Kevin Bacon is overjoyed to munch on a pumpkin. |

Health Tip, compliments of
Pasado's lovable office cat,
Pumpkin - "Pumpkins are rich beta carotene
which may help reduce the risk of cancer, protect against heart disease
and may actually stop the brain from aging!" Notice Pumpkin's (16
years young!) youthful glow! |
Super Moist Pumpkin Bread
by Donna Walkush (found on PostPunkKitchen at
www.theppk.com)
Ingredients
1 cup chopped walnuts
3 1/2 cups all-purpose flour
2 cups packed dark brown sugar
2/3 cup white sugar
2 teaspoons baking soda
1 teaspoon salt
1 teaspoon ground nutmeg
1 1/2 teaspoons ground cinnamon
2 cups pumpkin puree
1 cup vegetable oil
2/3 cup coconut milk
2/3 cup flaked coconut
Directions
1. Preheat oven to 350 degrees F. Grease and flour two 8" x 4" loaf
pans.
2. Spread walnuts in a single layer on an ungreased baking sheet.

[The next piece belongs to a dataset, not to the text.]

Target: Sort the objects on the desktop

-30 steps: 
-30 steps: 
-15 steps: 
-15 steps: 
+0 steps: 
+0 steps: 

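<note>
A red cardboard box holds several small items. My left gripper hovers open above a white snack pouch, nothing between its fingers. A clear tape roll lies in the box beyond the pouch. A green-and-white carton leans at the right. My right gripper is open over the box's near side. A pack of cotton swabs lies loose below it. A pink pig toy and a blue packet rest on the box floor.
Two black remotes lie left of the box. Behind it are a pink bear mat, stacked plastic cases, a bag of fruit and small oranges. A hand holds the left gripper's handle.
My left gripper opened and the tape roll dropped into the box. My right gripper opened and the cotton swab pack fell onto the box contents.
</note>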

Toast
in the preheated oven for 8 to 10 minutes or until lightly browned. Set
aside to cool.
3. In a large bowl, stir together the flour, brown sugar, white sugar,
baking soda, salt, nutmeg, and cinnamon. Add the pumpkin puree, oil, and
coconut milk, and mix until all of the flour is absorbed. Fold in the
flaked coconut and toasted walnuts. Divide the batter evenly between the
prepared pans.
4. Bake for 1 hour and 15 minutes in the preheated oven or until a
toothpick inserted in the center comes out clean. Remove from oven, and
cover loaves tightly with foil. Allow to steam for 10 minutes. Remove
foil, and turn out onto a cooling rack. Tent loosely with the foil, and
allow to cool completely.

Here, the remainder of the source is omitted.